== TASK REQUIREMENTS ==
The output should match the data below line for line.

== GIVEN MATERIAL ==
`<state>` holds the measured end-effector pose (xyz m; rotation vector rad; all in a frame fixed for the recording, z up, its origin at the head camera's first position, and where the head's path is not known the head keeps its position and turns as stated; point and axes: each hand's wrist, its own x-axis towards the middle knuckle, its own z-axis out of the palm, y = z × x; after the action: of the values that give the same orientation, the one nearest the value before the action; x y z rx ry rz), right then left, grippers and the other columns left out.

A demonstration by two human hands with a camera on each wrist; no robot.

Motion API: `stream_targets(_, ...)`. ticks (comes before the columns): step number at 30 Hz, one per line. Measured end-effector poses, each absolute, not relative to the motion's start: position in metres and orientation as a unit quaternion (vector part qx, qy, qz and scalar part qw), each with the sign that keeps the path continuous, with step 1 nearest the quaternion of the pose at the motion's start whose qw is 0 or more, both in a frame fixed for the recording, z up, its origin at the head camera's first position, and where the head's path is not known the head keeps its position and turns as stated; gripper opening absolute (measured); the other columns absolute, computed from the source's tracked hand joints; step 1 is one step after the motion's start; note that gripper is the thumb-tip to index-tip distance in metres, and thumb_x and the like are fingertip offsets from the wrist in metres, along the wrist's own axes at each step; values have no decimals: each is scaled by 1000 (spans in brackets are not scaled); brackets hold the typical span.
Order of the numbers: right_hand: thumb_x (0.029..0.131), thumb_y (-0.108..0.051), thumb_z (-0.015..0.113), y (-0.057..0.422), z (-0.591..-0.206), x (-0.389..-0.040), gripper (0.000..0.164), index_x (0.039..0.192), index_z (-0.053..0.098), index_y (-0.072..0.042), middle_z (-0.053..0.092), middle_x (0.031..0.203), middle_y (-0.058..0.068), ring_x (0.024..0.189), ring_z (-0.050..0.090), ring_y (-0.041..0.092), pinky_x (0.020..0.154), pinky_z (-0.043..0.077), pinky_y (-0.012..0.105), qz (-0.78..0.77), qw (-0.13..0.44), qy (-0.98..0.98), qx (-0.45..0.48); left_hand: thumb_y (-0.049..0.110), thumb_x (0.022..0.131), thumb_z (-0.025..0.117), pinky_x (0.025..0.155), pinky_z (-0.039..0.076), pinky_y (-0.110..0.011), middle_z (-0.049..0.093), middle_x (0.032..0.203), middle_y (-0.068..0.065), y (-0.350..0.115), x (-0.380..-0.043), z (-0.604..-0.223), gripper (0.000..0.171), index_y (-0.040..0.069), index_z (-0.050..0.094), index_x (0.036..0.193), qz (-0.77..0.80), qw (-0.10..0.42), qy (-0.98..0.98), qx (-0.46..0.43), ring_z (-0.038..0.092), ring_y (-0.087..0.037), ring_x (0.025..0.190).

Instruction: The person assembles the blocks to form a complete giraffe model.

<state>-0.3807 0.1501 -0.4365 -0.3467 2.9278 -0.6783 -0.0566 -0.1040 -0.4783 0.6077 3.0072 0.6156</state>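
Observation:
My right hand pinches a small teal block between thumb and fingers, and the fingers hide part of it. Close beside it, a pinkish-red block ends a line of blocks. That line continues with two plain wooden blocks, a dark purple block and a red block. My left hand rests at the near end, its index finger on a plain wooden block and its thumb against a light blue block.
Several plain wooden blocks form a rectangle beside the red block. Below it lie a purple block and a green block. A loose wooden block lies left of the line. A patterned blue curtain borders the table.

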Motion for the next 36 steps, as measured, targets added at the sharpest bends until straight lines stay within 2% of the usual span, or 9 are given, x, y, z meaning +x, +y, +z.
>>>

== EXPECTED ANSWER ==
`<state>` holds the measured end-effector pose (xyz m; rotation vector rad; all in a frame fixed for the recording, z up, its origin at the head camera's first position, and where the head's path is not known the head keeps its position and turns as stated; point and axes: each hand's wrist, its own x-axis towards the middle knuckle, its own z-axis out of the palm, y = z × x; after the action: of the values that give the same orientation, the one nearest the value before the action; x y z rx ry rz), right then left, grippers and the other columns left out.

A demonstration by two human hands with a camera on each wrist; no robot.

Motion API: `stream_targets(_, ...)`. ticks (comes before the columns): step number at 30 Hz, one per line. Measured end-effector poses, each absolute, not relative to the motion's start: position in metres and orientation as a unit quaternion (vector part qx, qy, qz and scalar part qw), each with the sign that keeps the path continuous, with step 1 nearest the quaternion of the pose at the motion's start whose qw is 0 or more, both in a frame fixed for the recording, z up, its origin at the head camera's first position, and where the head's path is not known the head keeps its position and turns as stated; gripper opening absolute (measured); the other columns absolute, computed from the source's tracked hand joints; step 1 is one step after the motion's start; note that gripper is the thumb-tip to index-tip distance in metres, and thumb_x and the like are fingertip offsets from the wrist in metres, along the wrist's own axes at each step; values have no decimals: each is scaled by 1000 (spans in brackets are not scaled); brackets hold the typical span.
Order of the numbers: right_hand: thumb_x (0.029..0.131), thumb_y (-0.108..0.051), thumb_z (-0.015..0.113), y (-0.057..0.422), z (-0.591..-0.206), x (-0.389..-0.040), gripper (0.000..0.164), index_x (0.039..0.192), index_z (-0.053..0.098), index_y (-0.072..0.042), middle_z (-0.053..0.092), middle_x (0.031..0.203), middle_y (-0.058..0.068), ring_x (0.024..0.189), ring_z (-0.050..0.090), ring_y (-0.041..0.092), pinky_x (0.020..0.154), pinky_z (-0.043..0.077), pinky_y (-0.012..0.105), qz (-0.78..0.77), qw (-0.13..0.44), qy (-0.98..0.98), qx (-0.45..0.48); left_hand: thumb_y (-0.049..0.110), thumb_x (0.022..0.131), thumb_z (-0.025..0.117), pinky_x (0.025..0.155), pinky_z (-0.039..0.076), pinky_y (-0.110..0.011), middle_z (-0.049..0.093), middle_x (0.032..0.203), middle_y (-0.068..0.065), y (-0.350..0.115), x (-0.380..-0.043), z (-0.604..-0.223), gripper (0.000..0.171), index_y (-0.040..0.069), index_z (-0.050..0.094), index_x (0.036..0.193), qz (-0.77..0.80), qw (-0.10..0.42), qy (-0.98..0.98), qx (-0.46..0.43), ring_z (-0.038..0.092), ring_y (-0.087..0.037), ring_x (0.025..0.190).

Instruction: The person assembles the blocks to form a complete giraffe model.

<state>-0.3807 0.1501 -0.4365 -0.3467 2.9278 -0.6783 -0.0566 -0.1040 -0.4783 0.6077 3.0072 0.6156</state>
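Observation:
My right hand pinches a small teal block between thumb and fingers, and the fingers hide part of it. Close beside it, a pinkish-red block ends a line of blocks. That line continues with two plain wooden blocks, a dark purple block and a red block. My left hand rests at the near end, its index finger on a plain wooden block and its thumb against a light blue block.
Several plain wooden blocks form a rectangle beside the red block. Below it lie a purple block and a green block. A loose wooden block lies left of the line. A patterned blue curtain borders the table.
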
Motion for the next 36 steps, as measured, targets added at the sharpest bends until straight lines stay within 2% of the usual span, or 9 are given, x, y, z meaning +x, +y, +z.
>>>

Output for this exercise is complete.